Texas A&M’s Student Government Association, or SGA, is considering advocating for providing members of the Corps of Cadets priority registration for classes. Currently, legislation is in the works in the Academic Affairs Committee.
“I think this initiative will make a difference and let students know that their voices really matter, and if there are concerns, student government can do something about it,” SGA’s Academic Affairs Committee Chair Angelina Baltazar said.
Baltazar said providing members of the Corps priority registration would help members graduate on time.
“This project stemmed with my committee, as we realized that the Corps have a lot of extra classes required to be in the Corps,” Baltazar said. “Most cases, they graduate later because they move classes around and delay things so most end up graduating after four years. We want them to accommodate their classes for appropriate times and graduate at a decent time.”
Baltazar said the Academic Affairs Committee sent out a survey to Corps members to see their thoughts and evaluate how registration has affected them and will meet with A&M’s Registrar Office.
“We also let them know priority registration won’t solve everything, but after evaluating the data as a committee, we thought it was a good initiative to support,” Baltazar said “It will help a lot of people, and we feel our data is strong enough as is.”
This project will make a difference in showing Corps students are represented and improving A&M’s graduation statistics, Baltazar said.
“This will improve our retention and graduation rates as well as relieving financial burden, since the Corps only financially supports students for four years,” Baltazar said.
Accounting junior John Miles said he opposes providing priority class registration to members of the Corps.
“I oppose it because so many people already have priority registration, and it would be overwhelming,” Miles said. “I understand the reasoning and rationale, but there are other people that should have it more. It would be pointless if more people kept getting priority registration.”
Miles said class registration would be more competitive among students.
“I’m a junior studying accounting so it doesn’t directly impact me, but you’re kind of screwing other people and causing sections to fill up fast, especially for engineering students,” Miles said. “There are a lot of engineering students. My friend is still in general engineering and is going to have a much harder time registering due to how fast the sections will fill up.”

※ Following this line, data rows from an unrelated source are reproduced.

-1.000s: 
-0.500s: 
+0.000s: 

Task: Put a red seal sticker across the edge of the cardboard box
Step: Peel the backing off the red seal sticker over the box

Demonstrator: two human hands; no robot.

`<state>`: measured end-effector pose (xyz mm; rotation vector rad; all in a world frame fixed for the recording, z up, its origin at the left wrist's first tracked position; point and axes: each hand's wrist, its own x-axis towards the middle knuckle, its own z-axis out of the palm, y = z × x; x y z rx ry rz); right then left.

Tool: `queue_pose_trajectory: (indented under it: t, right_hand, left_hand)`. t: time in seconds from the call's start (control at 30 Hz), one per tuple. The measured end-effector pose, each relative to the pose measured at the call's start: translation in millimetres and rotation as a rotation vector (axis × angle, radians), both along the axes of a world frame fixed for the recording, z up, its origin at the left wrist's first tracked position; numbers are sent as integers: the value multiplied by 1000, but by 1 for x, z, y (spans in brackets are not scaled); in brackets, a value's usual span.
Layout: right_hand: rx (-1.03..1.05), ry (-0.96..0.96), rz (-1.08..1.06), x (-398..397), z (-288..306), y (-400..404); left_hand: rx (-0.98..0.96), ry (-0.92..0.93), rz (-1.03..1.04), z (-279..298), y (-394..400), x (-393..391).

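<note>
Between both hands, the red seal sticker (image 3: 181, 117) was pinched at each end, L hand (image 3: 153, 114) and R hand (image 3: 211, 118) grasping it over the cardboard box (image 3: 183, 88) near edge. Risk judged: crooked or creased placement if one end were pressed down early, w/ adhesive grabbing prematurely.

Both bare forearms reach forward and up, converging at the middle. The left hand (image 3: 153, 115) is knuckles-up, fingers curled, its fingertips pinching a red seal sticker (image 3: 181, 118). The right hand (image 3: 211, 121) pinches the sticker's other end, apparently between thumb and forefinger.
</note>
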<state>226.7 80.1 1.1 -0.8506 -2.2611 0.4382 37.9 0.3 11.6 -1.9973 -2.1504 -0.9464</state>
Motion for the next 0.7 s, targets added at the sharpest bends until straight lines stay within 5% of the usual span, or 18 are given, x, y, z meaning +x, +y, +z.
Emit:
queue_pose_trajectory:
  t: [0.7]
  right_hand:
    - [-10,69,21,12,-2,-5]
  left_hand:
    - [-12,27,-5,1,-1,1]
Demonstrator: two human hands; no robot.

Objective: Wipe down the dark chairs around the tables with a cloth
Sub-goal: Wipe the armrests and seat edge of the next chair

Freshmen and sophomore Corps members could take advantage of this idea, Miles said.
“Even though there are downsides to this, I also think this idea could help freshmen and sophomores get away from upperclassmen to an extent because they can select a schedule that they want,” Miles said. “I can see them using it to try to waive Corps activities. It would be interesting to see which sides would take advantage of this.”
Miles said priority registration is a privilege that should not be easily granted to so many students.
“Instead of trying to get more people in priority registration, make it a bit harder to get priority registration,” Miles said. “So many people getting it devalues the privilege of priority registration.”
Urban planning senior William Mohamad said there should be research that supports the need for this.
“I haven’t seen any research that would say they would need it,” Mohamad said. “If I was introduced to a new piece of information that shows a large percentage of Corps members being negatively impacted, I’d understand the need to grant them that. I don’t think the status of being a Corps member or non-Corps member should impact registration.”
Mohamad said there are larger issues that should be fixed to truly solve class registration issues.
“It’s already hard to compete for the best professors,” Mohamad said. “I think putting Band-Aids on different groups doesn’t do anything for the competition that is class registration. Maybe there’s an issue as a whole that needs to be addressed — like having more classes.”